Not stated is a second reason to be cautious with which plants you use as pod parents. VIRUS. It is possible to transfer some infected tissue along with the pollen on a toothpick when hybridizing. IF the pollen donor is infected with a virus, there is the chance that the capsule parent can be infected by the tissue that came along with the pollen. This has been documented in Cattleya and Phals. There are some documented cases of Phrags carrying virus, especially the old pre- WWII hybrids like Sedenii and Calurum. With a valuable plant, I grow it until I can have 2 or 3 divisions (heir and a spare) and then label only one division as being allowed to be used as a capsule parent. I then also take precautions with that plant after it has carried a few seed capsules, and treat it as if it were asymptomatic for virus. This way I keep a division or two clean for vegetative propagation and exhibition, and in addition have the division that is used only for carrying capsules. Tom's technique fits quite well with a good virus control program. 

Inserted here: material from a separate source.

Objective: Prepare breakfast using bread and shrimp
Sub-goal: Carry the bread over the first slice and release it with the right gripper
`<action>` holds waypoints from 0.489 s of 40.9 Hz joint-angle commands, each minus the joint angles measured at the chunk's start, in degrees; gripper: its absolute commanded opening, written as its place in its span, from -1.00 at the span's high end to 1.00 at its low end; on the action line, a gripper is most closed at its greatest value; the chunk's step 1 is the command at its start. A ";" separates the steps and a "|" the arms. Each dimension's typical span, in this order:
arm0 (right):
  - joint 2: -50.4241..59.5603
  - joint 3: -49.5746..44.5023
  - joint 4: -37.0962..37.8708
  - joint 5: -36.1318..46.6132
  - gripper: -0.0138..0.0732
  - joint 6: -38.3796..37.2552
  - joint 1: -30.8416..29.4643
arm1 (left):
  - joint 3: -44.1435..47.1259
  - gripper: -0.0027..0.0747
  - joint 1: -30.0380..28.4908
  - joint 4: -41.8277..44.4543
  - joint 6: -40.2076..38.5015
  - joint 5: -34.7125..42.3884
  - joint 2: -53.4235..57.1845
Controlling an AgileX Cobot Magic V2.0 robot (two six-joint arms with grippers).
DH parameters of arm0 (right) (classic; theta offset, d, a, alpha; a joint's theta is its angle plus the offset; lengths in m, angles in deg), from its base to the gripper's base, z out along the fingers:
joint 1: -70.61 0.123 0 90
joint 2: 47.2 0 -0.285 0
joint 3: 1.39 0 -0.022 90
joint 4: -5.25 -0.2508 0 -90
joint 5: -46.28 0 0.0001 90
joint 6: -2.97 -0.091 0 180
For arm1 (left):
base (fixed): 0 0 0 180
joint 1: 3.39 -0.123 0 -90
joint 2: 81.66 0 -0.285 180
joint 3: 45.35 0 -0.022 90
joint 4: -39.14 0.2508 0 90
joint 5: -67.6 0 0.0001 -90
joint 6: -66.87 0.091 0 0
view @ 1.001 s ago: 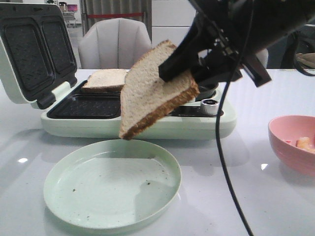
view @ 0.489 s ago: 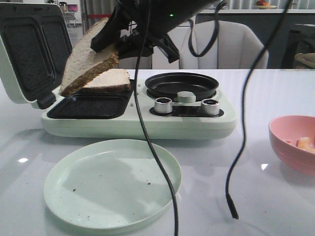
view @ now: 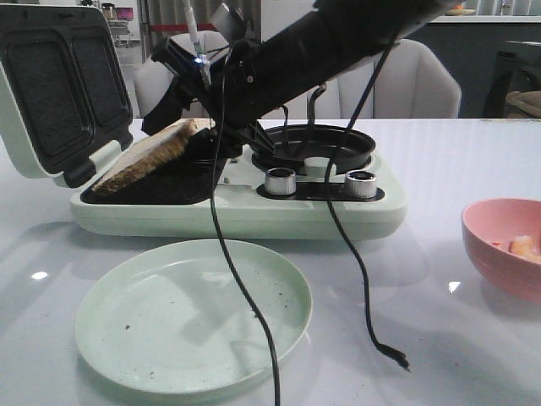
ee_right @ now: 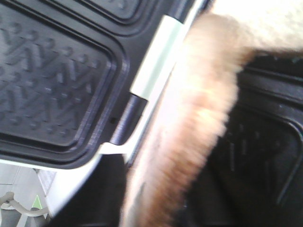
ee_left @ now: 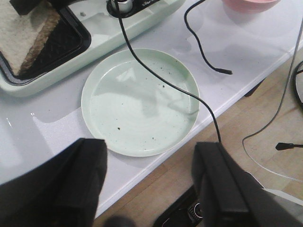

This approach does slow down the 'mad race' to produce hybrids, but it is the only way to keep valuable genetic material clean for the long term. 

Good thinking Tom.


----------



## John M (Jan 20, 2012)

All very well said, Leo.....and a good point about the virus risk. I have not made some crosses with my Cattleyas because I had this same concern.


----------



## Erythrone (Jan 21, 2012)

Leo Schordje said:


> I agree with Tom's approach toward using a valuable plant as a capsule parent.
> 
> Not stated is a second reason to be cautious with which plants you use as pod parents. VIRUS. It is possible to transfer some infected tissue along with the pollen on a toothpick when hybridizing. IF the pollen donor is infected with a virus, there is the chance that the capsule parent can be infected by the tissue that came along with the pollen. This has been documented in Cattleya and Phals. There are some documented cases of Phrags carrying virus, especially the old pre- WWII hybrids like Sedenii and Calurum. With a valuable plant, I grow it until I can have 2 or 3 divisions (heir and a spare) and then label only one division as being allowed to be used as a capsule parent. I then also take precautions with that plant after it has carried a few seed capsules, and treat it as if it were asymptomatic for virus. This way I keep a division or two clean for vegetative propagation and exhibition, and in addition have the division that is used only for carrying capsules. Tom's technique fits quite well with a good virus control program.
> 
> ...



Very interesting!


----------



## Leo Schordje (Jan 21, 2012)

John M said:


> All very well said, Leo.....and a good point about the virus risk. I have not made some crosses with my Cattleyas because I had this same concern.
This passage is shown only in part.